Our Research
Research by Graeme Hirst and students:Our research in computational linguistics emphasizes issues in lexical semantics, pragmatics, and the social use of language that arise when the methods of computational linguistics are applied to real-world language and real-world problems. The ultimate goal of our research is the development of better computational models of language for use in human--computer interaction and in applications such as information retrieval, text analysis, and machine translation. Two applications that have been especially important in our work are intelligent correction of real-word spelling errors and intelligent linguistic assistance to disabled users.
Several themes underlie the approaches that we take. First, we are concerned with fine-grained nuances of language, as it is really used in the world. Second, there is an emphasis on problems of representation of linguistic and semantic knowledge. Third, the approaches taken are inherently interdisciplinary; the work draws on research in psycholinguistics, philosophy, theoretical linguistics, and sociology. This orientation is particularly suited for research in such applications as machine translation and, more generally, in generation systems in which precision in language is important; in advice-giving systems; in processing long documents for conceptual retrieval; in intelligent tools for writers; and in knowledge acquisition by reading.

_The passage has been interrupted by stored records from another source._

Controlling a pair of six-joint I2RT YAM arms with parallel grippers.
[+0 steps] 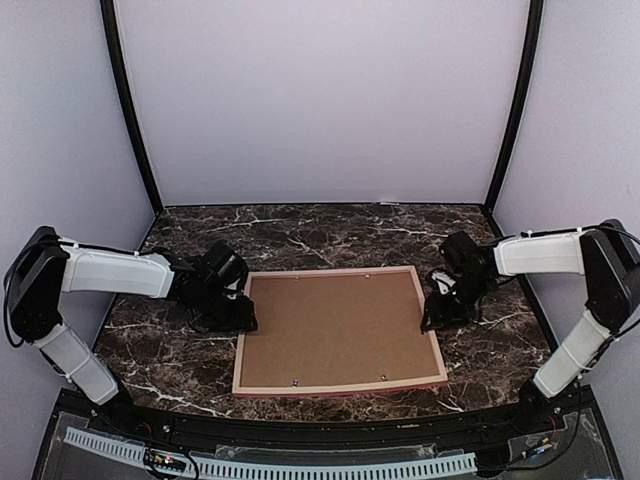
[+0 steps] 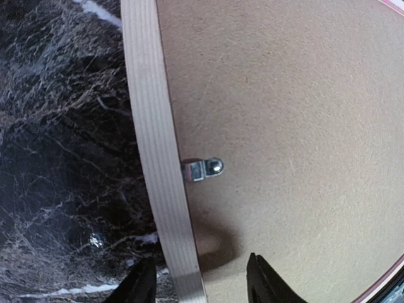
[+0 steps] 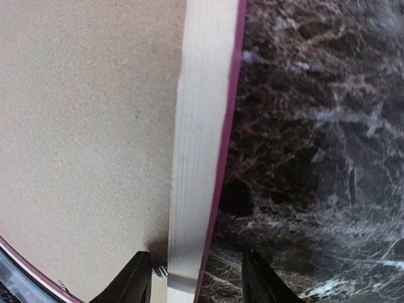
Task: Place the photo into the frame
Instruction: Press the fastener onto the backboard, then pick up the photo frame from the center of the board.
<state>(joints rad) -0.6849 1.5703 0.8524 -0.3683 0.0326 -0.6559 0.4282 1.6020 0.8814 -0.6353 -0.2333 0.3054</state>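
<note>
On the table (image 1: 300, 230) | frame (image 1: 340, 385) back-up | left fingers (image 2: 140, 287) released, straddling its rail; right fingers (image 3: 259, 284) likewise

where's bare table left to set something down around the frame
Widest bare marble lies between the frame's far rail and the back wall; smaller patches at both near corners. Crowded along the side rails, where left fingers and right fingers straddle them.

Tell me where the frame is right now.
In the top view the frame lies flat, back up, at the middle of the marble table, between the left arm and the right arm, with the brown backing board inside its rails.
</note>
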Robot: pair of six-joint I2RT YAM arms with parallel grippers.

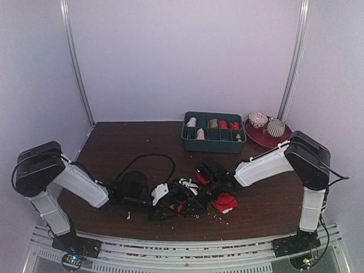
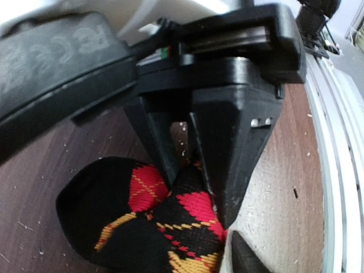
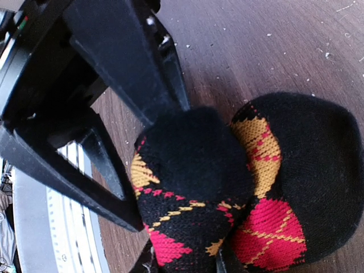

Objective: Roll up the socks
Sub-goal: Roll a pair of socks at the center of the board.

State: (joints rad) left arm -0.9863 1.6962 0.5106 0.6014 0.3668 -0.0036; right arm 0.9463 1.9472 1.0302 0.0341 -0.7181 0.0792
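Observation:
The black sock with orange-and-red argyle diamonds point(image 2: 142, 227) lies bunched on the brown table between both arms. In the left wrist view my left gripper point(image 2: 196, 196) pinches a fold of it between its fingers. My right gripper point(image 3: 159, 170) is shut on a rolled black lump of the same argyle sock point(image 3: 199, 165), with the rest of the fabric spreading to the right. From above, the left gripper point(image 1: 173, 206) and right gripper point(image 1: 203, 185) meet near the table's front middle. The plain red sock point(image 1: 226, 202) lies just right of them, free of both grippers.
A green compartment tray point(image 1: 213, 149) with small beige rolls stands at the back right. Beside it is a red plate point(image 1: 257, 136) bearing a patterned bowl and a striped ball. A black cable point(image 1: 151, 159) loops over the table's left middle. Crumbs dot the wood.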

Research by Gerald Penn and students:
My research concerns the study of the structure of human languages as a mathematical and computational system. Not only is natural language processing an integral component of the overall vision of artificial intelligence research, but many of the problems that have defined the rest of AI, logic programming and theoretical computer science research in general can be found inside this very rich empirical domain. More recently, the proliferation of electronically available text over the World Wide Web has created an acute demand for machine translation systems, query answering systems, and text summarisation tools for using this vast source of information. In order to approach their full potential, the next generations of these systems must be capable of providing far more precise information about meaning and the relations between the people, objects and locations described by these texts. Recent advances in wireless technology also require a natural means of interacting with ever more miniature devices, and this can only be achieved through spoken input and output. My research thus seeks to provide both a formal perspective on language to realise or improve such applications, and the algorithms to support them.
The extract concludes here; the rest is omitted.